_Instructions to follow_:
Print the data that follows exactly as it stands, from its first line through the line containing "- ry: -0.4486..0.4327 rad", and stop there.

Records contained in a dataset
■ ■ ■ ■ ■

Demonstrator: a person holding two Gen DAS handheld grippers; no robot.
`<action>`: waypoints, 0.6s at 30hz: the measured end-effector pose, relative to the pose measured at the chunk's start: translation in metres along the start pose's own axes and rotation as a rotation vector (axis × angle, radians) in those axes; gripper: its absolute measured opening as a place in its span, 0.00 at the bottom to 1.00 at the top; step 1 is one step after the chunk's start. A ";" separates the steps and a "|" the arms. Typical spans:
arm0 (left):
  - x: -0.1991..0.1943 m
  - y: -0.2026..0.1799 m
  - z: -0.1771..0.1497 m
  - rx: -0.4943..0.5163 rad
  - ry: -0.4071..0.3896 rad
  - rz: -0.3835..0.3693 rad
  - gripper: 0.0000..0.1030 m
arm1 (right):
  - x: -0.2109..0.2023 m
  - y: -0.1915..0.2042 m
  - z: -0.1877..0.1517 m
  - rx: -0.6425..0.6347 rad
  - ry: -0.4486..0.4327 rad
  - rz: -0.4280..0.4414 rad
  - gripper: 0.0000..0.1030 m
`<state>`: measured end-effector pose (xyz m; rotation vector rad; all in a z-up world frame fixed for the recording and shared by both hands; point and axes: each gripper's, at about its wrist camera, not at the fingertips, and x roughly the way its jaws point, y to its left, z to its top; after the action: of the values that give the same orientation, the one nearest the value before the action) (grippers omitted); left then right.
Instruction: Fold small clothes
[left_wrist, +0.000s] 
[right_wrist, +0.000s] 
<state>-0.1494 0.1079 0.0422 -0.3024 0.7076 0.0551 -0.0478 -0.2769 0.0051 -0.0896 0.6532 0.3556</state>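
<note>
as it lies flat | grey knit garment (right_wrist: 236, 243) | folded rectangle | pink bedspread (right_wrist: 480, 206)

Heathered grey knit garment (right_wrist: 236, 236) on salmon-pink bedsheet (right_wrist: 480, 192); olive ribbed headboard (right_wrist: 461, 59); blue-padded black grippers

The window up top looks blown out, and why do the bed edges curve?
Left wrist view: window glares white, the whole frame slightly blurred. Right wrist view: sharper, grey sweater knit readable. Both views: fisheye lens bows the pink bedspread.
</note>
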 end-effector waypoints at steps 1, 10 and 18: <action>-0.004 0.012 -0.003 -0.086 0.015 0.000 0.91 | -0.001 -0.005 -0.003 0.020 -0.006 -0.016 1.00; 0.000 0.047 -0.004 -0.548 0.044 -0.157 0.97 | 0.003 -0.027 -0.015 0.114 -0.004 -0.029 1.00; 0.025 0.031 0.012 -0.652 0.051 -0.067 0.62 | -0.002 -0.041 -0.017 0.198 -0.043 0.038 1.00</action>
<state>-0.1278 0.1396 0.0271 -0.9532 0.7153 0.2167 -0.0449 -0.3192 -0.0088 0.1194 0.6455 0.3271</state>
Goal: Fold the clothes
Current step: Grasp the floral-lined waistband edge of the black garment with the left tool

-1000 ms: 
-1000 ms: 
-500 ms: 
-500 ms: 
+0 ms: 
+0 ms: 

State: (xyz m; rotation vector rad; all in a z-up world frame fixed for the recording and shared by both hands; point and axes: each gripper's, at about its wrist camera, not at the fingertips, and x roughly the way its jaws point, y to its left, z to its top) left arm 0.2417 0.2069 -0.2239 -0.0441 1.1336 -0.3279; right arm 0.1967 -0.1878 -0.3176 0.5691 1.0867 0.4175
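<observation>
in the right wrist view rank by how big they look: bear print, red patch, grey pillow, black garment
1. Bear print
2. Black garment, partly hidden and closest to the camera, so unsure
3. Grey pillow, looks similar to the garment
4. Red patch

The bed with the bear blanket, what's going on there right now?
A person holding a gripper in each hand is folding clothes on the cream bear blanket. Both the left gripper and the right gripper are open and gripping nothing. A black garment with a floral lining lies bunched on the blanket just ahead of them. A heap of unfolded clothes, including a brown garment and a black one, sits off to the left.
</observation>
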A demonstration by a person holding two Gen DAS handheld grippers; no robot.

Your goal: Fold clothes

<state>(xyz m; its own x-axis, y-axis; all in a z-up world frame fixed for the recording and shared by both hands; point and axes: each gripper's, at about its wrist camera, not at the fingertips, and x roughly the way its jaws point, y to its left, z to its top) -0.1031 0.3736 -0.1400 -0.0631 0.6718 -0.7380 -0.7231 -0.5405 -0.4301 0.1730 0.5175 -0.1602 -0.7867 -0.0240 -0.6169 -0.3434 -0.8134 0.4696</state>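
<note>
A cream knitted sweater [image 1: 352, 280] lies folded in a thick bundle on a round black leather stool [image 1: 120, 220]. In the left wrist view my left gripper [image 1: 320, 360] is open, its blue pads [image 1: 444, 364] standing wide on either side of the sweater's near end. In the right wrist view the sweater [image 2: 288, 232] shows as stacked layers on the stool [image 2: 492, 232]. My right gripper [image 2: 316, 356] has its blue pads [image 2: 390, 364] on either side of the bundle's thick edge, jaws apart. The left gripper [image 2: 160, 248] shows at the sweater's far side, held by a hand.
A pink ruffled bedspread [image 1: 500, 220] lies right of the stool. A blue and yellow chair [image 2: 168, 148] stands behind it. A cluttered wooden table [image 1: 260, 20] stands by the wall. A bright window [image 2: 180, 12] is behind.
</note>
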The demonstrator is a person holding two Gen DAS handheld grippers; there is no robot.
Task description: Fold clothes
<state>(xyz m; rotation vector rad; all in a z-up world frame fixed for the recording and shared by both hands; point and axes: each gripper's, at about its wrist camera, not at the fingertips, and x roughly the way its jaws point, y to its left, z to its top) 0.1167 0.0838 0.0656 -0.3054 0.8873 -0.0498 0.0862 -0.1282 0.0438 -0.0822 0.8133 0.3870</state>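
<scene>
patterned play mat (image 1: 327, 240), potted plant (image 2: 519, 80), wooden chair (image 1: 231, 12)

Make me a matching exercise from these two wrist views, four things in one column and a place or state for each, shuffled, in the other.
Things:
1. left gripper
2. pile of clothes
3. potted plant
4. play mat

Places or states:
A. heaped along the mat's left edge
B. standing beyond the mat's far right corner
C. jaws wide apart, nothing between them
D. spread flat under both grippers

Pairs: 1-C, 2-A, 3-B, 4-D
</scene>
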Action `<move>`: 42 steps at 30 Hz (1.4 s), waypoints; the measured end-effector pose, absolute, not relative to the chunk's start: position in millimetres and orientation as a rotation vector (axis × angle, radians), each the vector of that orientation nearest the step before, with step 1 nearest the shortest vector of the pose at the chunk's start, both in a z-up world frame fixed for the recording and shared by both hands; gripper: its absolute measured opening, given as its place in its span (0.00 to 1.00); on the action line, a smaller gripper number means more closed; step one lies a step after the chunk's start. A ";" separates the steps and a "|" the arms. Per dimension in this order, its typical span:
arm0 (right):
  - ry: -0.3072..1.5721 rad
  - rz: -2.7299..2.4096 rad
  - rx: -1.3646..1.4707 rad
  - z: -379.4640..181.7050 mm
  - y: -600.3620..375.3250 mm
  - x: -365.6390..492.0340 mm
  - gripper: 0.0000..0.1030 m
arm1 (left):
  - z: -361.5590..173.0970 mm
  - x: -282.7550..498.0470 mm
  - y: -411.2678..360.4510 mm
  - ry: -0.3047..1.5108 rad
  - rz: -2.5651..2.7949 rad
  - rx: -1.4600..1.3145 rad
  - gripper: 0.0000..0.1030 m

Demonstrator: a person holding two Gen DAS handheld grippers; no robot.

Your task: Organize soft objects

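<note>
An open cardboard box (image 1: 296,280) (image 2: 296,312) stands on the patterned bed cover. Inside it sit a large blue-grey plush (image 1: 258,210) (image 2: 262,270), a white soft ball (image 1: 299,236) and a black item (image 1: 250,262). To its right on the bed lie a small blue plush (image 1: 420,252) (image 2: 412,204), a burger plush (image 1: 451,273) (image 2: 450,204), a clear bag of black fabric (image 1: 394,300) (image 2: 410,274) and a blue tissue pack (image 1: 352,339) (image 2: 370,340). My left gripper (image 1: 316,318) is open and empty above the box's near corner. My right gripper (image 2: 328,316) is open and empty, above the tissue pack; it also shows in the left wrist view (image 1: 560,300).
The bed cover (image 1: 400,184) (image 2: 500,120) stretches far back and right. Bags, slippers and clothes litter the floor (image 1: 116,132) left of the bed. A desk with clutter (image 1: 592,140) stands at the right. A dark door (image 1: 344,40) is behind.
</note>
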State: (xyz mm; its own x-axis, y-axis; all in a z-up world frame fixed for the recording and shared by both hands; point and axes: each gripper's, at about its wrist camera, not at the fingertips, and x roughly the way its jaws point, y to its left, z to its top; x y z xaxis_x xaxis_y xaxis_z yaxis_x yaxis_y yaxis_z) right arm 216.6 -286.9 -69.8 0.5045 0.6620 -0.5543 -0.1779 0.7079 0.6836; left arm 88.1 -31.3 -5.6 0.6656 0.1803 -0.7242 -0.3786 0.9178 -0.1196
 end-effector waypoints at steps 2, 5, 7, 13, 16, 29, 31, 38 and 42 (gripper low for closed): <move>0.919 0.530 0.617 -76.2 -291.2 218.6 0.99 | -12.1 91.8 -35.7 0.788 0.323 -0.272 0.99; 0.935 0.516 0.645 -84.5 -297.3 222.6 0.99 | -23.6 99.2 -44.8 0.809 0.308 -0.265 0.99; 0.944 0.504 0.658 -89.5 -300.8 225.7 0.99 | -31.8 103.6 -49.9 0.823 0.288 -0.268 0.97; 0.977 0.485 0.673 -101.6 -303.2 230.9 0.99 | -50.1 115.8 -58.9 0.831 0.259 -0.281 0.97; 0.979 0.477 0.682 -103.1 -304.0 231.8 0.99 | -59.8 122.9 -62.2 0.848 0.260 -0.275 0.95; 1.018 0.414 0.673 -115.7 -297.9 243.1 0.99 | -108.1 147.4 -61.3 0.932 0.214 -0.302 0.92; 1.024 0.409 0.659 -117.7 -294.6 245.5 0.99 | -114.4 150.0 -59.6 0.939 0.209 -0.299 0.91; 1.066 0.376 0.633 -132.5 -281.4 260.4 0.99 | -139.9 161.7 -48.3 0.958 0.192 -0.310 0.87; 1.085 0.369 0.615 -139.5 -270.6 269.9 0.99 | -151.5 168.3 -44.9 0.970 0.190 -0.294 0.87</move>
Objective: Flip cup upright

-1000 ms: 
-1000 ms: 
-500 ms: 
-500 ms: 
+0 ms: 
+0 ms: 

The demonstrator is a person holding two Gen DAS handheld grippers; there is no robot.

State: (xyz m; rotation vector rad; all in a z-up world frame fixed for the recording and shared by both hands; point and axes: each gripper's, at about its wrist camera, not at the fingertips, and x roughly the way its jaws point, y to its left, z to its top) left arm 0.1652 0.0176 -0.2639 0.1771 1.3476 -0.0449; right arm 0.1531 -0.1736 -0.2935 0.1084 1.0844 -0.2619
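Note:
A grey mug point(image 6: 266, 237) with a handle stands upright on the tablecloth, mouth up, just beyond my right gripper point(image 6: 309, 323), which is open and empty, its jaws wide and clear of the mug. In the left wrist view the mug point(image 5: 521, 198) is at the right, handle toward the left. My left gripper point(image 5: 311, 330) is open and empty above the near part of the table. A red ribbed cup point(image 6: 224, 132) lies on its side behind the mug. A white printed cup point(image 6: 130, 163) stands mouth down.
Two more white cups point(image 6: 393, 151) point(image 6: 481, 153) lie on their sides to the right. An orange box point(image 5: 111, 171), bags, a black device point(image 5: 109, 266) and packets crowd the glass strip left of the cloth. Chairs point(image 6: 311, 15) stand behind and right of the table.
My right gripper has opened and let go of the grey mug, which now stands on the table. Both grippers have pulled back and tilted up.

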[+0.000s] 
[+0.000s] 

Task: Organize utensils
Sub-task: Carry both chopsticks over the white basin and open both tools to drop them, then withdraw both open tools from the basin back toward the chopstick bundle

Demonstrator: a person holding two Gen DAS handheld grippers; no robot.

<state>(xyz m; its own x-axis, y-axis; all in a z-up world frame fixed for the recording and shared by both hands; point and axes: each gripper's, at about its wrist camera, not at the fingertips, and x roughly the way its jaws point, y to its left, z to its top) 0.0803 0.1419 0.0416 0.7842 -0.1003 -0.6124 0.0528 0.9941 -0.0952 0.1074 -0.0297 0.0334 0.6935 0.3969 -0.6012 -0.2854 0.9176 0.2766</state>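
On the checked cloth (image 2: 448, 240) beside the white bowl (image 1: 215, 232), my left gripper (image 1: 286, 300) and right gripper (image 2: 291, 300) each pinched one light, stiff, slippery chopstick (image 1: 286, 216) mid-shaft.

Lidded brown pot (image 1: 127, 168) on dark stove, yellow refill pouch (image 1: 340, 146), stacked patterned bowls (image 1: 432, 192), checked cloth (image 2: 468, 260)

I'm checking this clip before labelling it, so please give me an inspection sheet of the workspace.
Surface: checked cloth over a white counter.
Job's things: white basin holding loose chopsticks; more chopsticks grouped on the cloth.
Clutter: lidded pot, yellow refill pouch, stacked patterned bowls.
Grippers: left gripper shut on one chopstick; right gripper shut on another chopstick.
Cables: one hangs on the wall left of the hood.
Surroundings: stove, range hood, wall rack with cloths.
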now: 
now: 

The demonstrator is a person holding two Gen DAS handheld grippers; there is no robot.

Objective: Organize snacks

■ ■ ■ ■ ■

_Result_:
Demonstrator: a person holding two Gen DAS handheld grippers; no robot.
`<action>`: waypoints, 0.6s at 30hz: the measured end-effector pose, relative to the pose measured at the chunk's start: translation in metres along the start pose's own axes and rotation as a rotation vector (axis × angle, radians) in those axes; gripper: its absolute measured opening as a place in its span, 0.00 at the bottom to 1.00 at the top; step 1 is one step after the chunk's start. A ";" separates the steps and a "|" the arms. Typical spans:
arm0 (left):
  - x: -0.1991..0.1943 m
  - y: -0.2026..0.1799 m
  - z: -0.1771..0.1497 m
  - rx: -0.4943..0.5163 rad
  - ry: -0.4071..0.3896 rad
  - rz: -0.3835..0.3693 rad
  - gripper: 0.0000..0.1030 m
arm1 (right):
  - x: -0.2109..0.2023 m
  - y: -0.1915..0.2042 m
  - z: -0.1877..0.1517 m
  - rx: -0.6425..0.6347 rad
  - ry: -0.4486..0.4327 rad

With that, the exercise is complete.